R. Menon, A.K. Cherian, P. Patil
The use of resistant cultivars with acceptable yield and quality is a key component in managing diseases and pests in an integrated cropping system. Among the various diseases affecting banana in Kerala, Sigatoka leaf spots constitute a major threat. Resistance to the leaf spot disease is a major breeding target of crop improvement programs across the globe and a number of resistant hybrids have been evolved. A total of 350 accessions conserved in a field genebank at the Banana Research Station, Kannara have been characterized and evaluated to identify resistant sources. 'Pisang Lilin', 'Pisang Madu', 'Pisang Jari Buaya', 'Pisang Berlin', 'Cv. Rose', 'Tongat' and 'Sanna Chenkadali' are the Sigatoka leaf spot resistant edible AA diploids identified and used as male/female parents in hybridization. 'Pisang Lilin' served as the male parent of two Sigatoka leaf spot resistant hybrids developed and released for cultivation in Kerala.

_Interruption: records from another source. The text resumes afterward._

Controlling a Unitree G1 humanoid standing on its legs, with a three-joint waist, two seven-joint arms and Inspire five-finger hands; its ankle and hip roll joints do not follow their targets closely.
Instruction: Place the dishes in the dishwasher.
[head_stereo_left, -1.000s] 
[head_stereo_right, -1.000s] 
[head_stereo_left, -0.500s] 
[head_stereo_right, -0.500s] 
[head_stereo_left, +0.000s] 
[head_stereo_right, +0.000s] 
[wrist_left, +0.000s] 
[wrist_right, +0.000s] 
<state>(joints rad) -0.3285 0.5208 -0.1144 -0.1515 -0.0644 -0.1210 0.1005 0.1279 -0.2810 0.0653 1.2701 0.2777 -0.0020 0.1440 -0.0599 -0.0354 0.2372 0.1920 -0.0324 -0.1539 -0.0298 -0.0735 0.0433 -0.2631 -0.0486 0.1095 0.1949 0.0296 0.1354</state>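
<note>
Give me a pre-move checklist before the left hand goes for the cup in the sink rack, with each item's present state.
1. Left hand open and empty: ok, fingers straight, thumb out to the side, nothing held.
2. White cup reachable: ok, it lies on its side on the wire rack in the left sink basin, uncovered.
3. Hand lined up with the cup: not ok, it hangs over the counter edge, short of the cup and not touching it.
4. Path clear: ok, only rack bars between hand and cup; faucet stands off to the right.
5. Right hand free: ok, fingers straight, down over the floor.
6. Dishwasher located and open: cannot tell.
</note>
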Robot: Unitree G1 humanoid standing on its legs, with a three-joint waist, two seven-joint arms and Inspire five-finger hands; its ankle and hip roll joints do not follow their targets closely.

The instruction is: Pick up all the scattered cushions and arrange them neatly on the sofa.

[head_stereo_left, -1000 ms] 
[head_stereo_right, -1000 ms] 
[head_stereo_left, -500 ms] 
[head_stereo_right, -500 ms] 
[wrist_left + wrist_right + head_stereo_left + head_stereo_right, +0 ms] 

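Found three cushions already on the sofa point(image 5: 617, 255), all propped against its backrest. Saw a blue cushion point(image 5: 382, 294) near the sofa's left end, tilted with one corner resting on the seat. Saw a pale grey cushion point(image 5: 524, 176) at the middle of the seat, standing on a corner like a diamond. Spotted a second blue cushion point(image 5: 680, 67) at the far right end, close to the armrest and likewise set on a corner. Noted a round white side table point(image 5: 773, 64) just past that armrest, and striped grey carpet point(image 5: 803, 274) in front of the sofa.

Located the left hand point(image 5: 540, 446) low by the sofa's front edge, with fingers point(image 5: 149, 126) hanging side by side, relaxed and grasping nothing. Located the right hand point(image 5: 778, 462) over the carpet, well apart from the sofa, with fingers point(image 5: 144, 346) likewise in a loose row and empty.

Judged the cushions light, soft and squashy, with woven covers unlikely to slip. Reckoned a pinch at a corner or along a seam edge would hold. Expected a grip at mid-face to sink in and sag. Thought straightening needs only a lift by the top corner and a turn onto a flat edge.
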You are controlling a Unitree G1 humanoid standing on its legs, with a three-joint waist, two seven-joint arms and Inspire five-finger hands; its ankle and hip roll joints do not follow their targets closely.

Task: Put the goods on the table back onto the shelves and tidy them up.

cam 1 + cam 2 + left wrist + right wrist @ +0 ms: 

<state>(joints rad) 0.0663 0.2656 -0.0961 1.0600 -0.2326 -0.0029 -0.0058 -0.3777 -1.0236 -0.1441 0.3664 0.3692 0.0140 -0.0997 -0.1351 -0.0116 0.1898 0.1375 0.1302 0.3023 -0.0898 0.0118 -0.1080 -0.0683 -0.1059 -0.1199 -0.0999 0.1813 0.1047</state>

Presently a number of resistant edible diploids and the highly resistant wild 'Calcutta-4' (Musa acuminata ssp. burmannicoides) are employed in the improvement of commercial French plantain cultivar 'Nendran' (AAB genome, Plantain subgroup). 'Dudhsagar' (AAB genome), a dual purpose cultivar with high productivity (30 t ha-1) and 'Yangambi Km 5' (AAA genome, Ibota subgroup), a small fruited dessert banana are two Sigatoka resistant selections from indigenous and exotic germplasm, respectively. Shade tolerance and multiple resistances make these cultivars ideal choices for homesteads, where they can be grown without any plant protection measures. Among 17 introduced tetraploid hybrids evaluated, 7 displayed high resistance to Sigatoka leaf spot in addition to good yield attributes, and are under multi-location testing to assess their adoption potential.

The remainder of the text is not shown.